In the entries that follow, the first line to write out is the one containing "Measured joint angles", and the last is the one containing "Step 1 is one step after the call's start". Reproduce that stretch exactly, with nothing before or after it.

-- -- --

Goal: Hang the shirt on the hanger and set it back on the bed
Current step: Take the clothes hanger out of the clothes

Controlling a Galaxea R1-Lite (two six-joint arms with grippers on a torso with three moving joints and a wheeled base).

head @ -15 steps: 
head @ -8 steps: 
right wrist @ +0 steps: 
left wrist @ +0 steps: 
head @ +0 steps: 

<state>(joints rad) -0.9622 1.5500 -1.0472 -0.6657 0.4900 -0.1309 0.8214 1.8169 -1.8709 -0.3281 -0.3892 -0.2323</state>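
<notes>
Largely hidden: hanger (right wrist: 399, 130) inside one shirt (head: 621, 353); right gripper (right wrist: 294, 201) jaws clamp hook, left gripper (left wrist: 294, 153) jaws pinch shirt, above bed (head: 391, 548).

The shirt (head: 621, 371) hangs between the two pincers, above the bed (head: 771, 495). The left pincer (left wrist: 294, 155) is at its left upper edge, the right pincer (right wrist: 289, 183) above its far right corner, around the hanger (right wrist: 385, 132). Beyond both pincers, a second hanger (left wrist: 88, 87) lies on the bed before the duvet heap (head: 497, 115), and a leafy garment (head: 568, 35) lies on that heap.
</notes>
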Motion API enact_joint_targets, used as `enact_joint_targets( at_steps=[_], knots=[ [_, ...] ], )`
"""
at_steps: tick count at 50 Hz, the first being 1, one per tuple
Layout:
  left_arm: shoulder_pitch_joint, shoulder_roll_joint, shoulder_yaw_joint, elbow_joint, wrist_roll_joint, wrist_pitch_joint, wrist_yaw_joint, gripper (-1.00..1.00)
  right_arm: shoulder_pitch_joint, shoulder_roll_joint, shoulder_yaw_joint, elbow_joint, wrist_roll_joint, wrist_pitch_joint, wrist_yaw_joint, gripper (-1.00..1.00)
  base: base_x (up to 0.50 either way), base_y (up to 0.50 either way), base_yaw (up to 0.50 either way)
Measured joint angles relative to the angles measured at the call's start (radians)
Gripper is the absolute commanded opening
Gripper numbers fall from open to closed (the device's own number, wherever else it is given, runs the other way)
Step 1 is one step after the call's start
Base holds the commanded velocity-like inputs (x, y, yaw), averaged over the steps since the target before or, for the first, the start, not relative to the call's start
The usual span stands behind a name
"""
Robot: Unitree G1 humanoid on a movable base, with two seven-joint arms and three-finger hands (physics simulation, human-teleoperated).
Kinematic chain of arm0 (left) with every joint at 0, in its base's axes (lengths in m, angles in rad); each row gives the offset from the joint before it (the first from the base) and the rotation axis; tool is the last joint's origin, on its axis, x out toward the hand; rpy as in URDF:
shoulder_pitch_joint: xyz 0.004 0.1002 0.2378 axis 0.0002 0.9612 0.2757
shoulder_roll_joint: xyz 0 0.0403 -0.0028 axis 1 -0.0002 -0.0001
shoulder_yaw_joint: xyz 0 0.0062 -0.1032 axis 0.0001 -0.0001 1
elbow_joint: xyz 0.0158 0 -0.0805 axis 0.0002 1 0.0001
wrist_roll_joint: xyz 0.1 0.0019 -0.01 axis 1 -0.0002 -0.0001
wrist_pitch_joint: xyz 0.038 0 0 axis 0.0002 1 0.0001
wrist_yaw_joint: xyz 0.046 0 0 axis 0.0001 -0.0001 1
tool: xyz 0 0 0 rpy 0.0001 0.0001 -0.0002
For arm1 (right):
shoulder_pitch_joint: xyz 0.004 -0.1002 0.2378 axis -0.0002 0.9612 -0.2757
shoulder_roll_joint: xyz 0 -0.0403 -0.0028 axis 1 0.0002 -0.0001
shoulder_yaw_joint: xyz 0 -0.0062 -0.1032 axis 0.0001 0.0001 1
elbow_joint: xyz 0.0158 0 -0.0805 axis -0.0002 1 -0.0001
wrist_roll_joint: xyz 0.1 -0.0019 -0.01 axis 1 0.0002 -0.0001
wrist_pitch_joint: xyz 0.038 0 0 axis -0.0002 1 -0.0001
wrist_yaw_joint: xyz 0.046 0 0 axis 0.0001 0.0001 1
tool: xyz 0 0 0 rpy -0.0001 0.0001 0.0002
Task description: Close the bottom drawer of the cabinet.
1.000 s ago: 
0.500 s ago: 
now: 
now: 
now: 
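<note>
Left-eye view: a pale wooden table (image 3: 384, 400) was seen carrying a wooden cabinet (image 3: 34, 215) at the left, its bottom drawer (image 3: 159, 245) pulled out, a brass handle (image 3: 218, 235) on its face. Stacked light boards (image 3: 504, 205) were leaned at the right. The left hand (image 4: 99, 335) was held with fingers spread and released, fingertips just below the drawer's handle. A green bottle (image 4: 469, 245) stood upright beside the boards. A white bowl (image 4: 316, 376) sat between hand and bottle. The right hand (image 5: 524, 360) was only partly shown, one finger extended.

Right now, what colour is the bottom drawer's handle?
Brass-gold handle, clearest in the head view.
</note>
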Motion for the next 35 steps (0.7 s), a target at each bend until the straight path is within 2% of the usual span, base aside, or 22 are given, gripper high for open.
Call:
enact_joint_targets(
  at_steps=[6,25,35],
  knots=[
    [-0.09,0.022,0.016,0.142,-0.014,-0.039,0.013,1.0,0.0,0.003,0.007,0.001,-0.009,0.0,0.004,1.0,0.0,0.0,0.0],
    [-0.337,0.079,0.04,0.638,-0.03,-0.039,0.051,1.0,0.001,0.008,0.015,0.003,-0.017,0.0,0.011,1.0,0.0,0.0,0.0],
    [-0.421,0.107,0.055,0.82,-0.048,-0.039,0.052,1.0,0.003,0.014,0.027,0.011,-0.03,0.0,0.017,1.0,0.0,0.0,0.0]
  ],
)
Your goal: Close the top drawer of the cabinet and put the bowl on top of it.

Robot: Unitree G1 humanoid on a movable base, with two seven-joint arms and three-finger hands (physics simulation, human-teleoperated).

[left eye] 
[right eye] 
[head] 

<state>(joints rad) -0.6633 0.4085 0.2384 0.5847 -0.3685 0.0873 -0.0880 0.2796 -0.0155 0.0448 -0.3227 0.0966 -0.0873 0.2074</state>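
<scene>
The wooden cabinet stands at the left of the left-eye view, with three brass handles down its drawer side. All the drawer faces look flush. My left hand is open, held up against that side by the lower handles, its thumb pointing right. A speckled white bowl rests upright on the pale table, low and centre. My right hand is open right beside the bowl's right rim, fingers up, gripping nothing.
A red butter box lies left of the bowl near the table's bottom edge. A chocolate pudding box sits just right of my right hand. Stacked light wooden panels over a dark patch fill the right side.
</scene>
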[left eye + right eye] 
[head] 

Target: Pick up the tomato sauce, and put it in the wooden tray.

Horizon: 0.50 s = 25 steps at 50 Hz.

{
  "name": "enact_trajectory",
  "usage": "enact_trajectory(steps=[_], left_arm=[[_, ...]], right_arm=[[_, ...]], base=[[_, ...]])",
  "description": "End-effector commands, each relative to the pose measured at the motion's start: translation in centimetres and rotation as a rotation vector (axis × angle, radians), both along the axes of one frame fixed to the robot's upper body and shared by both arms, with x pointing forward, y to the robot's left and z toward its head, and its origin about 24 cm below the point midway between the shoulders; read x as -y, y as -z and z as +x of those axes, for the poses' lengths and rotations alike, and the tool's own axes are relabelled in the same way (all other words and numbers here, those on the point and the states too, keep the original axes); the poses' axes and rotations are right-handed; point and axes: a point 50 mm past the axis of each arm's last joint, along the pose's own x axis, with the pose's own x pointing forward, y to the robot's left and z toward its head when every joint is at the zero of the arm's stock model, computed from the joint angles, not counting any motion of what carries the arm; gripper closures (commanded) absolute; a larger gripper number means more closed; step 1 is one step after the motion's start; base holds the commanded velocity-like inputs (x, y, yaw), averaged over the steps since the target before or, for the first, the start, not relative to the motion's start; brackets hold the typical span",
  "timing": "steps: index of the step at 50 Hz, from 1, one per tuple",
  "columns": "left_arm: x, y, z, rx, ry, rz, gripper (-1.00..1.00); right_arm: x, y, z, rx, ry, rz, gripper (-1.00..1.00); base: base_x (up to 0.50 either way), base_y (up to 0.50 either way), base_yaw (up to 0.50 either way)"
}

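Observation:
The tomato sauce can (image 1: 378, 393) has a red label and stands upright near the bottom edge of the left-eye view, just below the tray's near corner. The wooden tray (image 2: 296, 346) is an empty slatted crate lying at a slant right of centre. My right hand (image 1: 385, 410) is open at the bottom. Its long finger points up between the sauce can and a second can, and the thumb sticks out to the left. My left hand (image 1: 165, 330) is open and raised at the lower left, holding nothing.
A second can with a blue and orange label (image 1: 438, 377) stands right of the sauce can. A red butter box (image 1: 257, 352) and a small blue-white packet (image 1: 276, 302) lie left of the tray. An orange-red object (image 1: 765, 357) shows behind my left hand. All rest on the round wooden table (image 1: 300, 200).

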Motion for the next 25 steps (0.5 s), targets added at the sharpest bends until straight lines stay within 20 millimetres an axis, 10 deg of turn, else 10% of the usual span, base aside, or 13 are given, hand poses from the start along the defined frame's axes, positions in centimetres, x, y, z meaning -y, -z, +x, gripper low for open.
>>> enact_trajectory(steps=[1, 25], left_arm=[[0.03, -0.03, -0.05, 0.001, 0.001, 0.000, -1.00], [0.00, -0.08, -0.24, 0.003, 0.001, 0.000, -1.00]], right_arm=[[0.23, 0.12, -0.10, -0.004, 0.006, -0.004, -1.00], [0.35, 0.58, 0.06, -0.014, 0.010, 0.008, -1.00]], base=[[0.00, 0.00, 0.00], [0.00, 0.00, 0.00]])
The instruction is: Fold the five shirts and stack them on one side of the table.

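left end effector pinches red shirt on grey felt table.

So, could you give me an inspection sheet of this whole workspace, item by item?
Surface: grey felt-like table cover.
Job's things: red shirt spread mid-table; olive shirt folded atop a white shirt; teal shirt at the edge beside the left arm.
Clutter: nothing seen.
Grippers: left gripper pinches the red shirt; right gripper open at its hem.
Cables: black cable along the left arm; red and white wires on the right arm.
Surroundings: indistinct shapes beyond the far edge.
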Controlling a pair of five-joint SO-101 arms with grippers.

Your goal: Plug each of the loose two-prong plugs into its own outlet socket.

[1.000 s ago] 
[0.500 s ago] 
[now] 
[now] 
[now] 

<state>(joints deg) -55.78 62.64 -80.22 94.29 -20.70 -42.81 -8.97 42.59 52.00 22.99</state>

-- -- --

Answer section.
Measured joint angles relative to the angles measured at the call's start (radians)
Gripper is the absolute commanded opening
Gripper numbers fall from open to closed (the device's own number, wherever else it is given, runs the other way)
Step 1 is one step after the call's start

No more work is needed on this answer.